I don’t know if your Facebook feed has been swallowed up with this new “no excuses” mom photo, but mine certainly has.
Those are nice abs Abby. And I get where you’re coming from Maria.
You’re trying to encourage more moms to take control and get active. That is empowering. You might even be considered a feminist.
“Strong is the new skinny,” right?
“Real women have muscles”
“Squat now, selfie later,” am I right?
Is there even any weight on that bar?
The problem here is not that they are trying to recreate women’s ideas about how their body should look or how fitness can help them achieve “the new standard” if they only drop their excuses.
The problem is that they are reducing the amazing machine that is a woman’s body to a cheap made-in-china “for display purposes only” ideal.
Who cares what your abs look like? Mine aren’t great. I’ve had two children. But you know what, they weren’t all the great before the kids either. I make my living on being fit. Not having sweet abs.
One of my good friends sometimes gets her RDA of exercise by gardening and eats Nutella by the Costco sized jar. She has the nicest six-pack I have ever seen.
But you know what else? I don’t really care how my abs look. I care that they can stay solid while I carry both my kids up a mountain.

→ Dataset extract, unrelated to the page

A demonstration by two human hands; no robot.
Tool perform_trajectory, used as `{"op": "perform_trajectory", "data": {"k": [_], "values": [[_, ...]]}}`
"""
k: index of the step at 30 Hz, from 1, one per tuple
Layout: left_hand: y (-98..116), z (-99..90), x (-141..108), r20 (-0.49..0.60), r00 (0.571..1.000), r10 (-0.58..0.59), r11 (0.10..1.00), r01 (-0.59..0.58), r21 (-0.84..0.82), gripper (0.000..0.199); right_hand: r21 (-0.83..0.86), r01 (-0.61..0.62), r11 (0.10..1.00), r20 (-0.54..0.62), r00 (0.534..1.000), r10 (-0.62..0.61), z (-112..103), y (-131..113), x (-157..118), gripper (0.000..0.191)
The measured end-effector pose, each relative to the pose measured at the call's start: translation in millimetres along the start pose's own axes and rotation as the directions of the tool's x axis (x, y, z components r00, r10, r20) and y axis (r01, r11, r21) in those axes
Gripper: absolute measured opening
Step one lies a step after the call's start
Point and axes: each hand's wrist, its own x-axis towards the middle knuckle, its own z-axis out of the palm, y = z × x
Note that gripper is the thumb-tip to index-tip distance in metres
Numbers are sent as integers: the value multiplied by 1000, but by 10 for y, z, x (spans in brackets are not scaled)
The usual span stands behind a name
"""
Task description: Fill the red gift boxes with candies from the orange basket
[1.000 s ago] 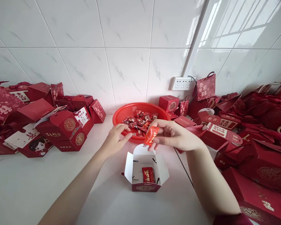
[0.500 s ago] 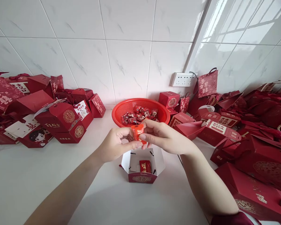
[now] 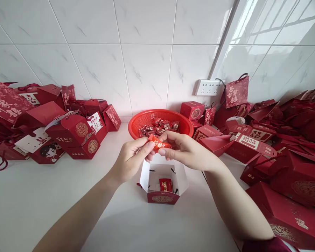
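Between my two hands is a small orange-red wrapped candy (image 3: 159, 142), held above an open box. My left hand (image 3: 133, 155) pinches its left end between thumb and fingers. My right hand (image 3: 184, 150) grips the other end, thumb in front and fingers behind. Just below stands the dark red gift box (image 3: 163, 198), its white inside facing up and its side flaps spread. One red wrapped candy (image 3: 166, 184) lies inside it. Behind my hands a red plastic basket (image 3: 136, 120) holds many small wrapped candies (image 3: 157, 126), partly hidden by my fingers.
Red gift boxes (image 3: 70, 131) are piled on the left of the white counter (image 3: 115, 224). More boxes (image 3: 254, 143) and bags crowd the right side. A white power strip (image 3: 209, 87) is on the tiled wall, with a dark cable running from it.
The candy in my hands has turned from upright to lying nearly sideways. My left thumb has moved up onto its left end. The whole view has shifted slightly.
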Motion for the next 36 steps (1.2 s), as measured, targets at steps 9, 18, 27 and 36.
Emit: {"op": "perform_trajectory", "data": {"k": [9, 18, 27, 36], "values": [[-22, -83, 7, 122, 992, -40, 972, 67, -224, 37, 246, 13, 969, 133, 990, -47, -57, 13, -1, 18], [21, -94, 6, 36, 999, -13, 991, 17, -132, 33, -181, 121, 976, -76, 988, -137, 27, -46, -40, 17], [-10, -118, 23, -37, 999, 9, 1000, -8, 13, 34, -525, 282, 803, -238, 857, -457, 111, 67, 62, 23], [26, -123, 27, -6, 999, 41, 999, -41, -6, 29, -630, 438, 641, -120, 761, -637, 84, 201, 104, 18]]}}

I care that they are strong enough to help me traverse a set of monkey bars or pull my knees high enough to make the rope climb easier.
I agree that people, and mothers, have too many excuses and/or reasons (whatever you want to call them) in terms of prioritizing their own fitness. And I agree that we are at a crisis in terms of poor nutrition and more critically, low activity levels. I see moms all the time who simply give up after having a baby, or more often, two babies. And I’m a mom. I get why.

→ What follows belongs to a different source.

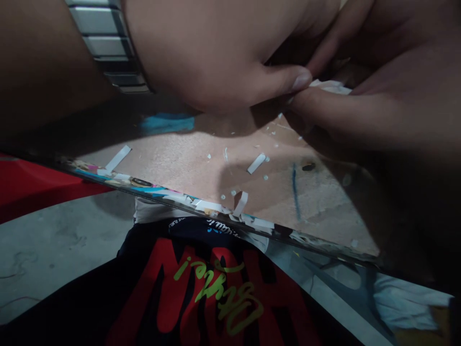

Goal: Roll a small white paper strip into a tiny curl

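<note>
- Here I see the left hand (230, 53), thumb tip at the white piece (330, 86); whether it's gripping, I can't tell.
- And the right hand (389, 91) pinches that white piece over the wooden tabletop (176, 156)!
- White strips (256, 164) lie scattered there.

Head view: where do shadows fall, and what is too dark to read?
In the head view, the wooden board is brightest mid-surface, with shadow below the left hand and a near-black area towards the right; in the same head view, the lower side of the right hand fades into darkness, and the white material there is partly covered, its full shape unreadable.
</note>
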`<state>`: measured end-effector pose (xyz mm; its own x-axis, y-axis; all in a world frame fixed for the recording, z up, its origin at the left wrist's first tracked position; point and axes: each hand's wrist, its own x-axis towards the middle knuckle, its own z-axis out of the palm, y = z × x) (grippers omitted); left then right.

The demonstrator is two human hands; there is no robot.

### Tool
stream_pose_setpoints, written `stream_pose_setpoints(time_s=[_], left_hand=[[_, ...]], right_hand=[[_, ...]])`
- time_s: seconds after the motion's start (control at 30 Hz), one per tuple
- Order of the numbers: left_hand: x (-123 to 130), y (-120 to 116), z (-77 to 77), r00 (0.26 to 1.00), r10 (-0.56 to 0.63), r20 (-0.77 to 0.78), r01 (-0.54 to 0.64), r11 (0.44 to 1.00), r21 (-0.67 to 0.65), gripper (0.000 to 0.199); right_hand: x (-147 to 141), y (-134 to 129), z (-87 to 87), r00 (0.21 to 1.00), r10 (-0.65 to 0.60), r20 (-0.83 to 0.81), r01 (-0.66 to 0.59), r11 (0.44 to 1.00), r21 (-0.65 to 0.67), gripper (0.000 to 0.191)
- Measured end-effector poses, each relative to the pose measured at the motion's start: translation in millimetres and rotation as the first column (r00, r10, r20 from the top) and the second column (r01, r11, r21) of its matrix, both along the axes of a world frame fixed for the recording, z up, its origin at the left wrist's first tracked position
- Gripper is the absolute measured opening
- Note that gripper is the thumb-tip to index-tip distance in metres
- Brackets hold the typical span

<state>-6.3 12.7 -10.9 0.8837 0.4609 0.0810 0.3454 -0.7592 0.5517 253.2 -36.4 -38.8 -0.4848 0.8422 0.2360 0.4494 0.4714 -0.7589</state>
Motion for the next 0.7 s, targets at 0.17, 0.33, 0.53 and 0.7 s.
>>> stream_pose_setpoints(time_s=[0.17, 0.33, 0.53, 0.7], left_hand=[[1.9, 1.7, -4.1, 0.998, -0.003, 0.069, 0.002, 1.0, 0.017, 0.082], [7.0, -6.6, 11.8, 0.976, 0.101, -0.191, -0.069, 0.984, 0.166, 0.06], [14.9, -16.9, 26.3, 0.913, 0.191, -0.361, -0.121, 0.971, 0.208, 0.047], [16.0, -15.3, 25.4, 0.915, 0.198, -0.352, -0.129, 0.969, 0.209, 0.044]], right_hand=[[-0.3, 1.3, -3.6, 0.992, 0.062, 0.112, -0.09, 0.959, 0.268, 0.014], [-10.4, -10.3, 7.6, 0.995, 0.009, 0.1, -0.026, 0.984, 0.175, 0.013], [-9.5, -9.0, 4.9, 0.998, 0.02, 0.06, -0.03, 0.982, 0.188, 0.016], [-8.5, -4.4, 2.3, 0.999, 0.031, 0.043, -0.04, 0.977, 0.209, 0.016]])
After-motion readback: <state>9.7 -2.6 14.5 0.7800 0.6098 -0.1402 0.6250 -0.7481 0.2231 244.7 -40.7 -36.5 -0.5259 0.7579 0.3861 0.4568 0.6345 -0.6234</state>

But a set of ripped abs doesn’t motivate me. The feeling of utter triumph when I make it over a 10′ wall does. The feeling of standing at the top of a mountain trying to catch my breath from the scenery, and the effort, does.
I have had the good fortune of racing with some of the best athletes (and best six-packs) in the sport of obstacle course racing. When I think impressive though, I have one image.
Waiting for my husband, who went into a later wave at the local Spartan Race, I saw a lady who must have been about 300 pounds hauling herself over the final wall on the course with some difficulty. I was amazed.
And then I saw the reason she was struggling. And it wasn’t the extra pounds.
She had her skinny, fit looking teenage daughter in her free hand.
Tears still come to my eyes every time I think about it.
We don’t need a reason not have excuses, we need a reason not to want excuses.
That reason for me is obstacle course racing.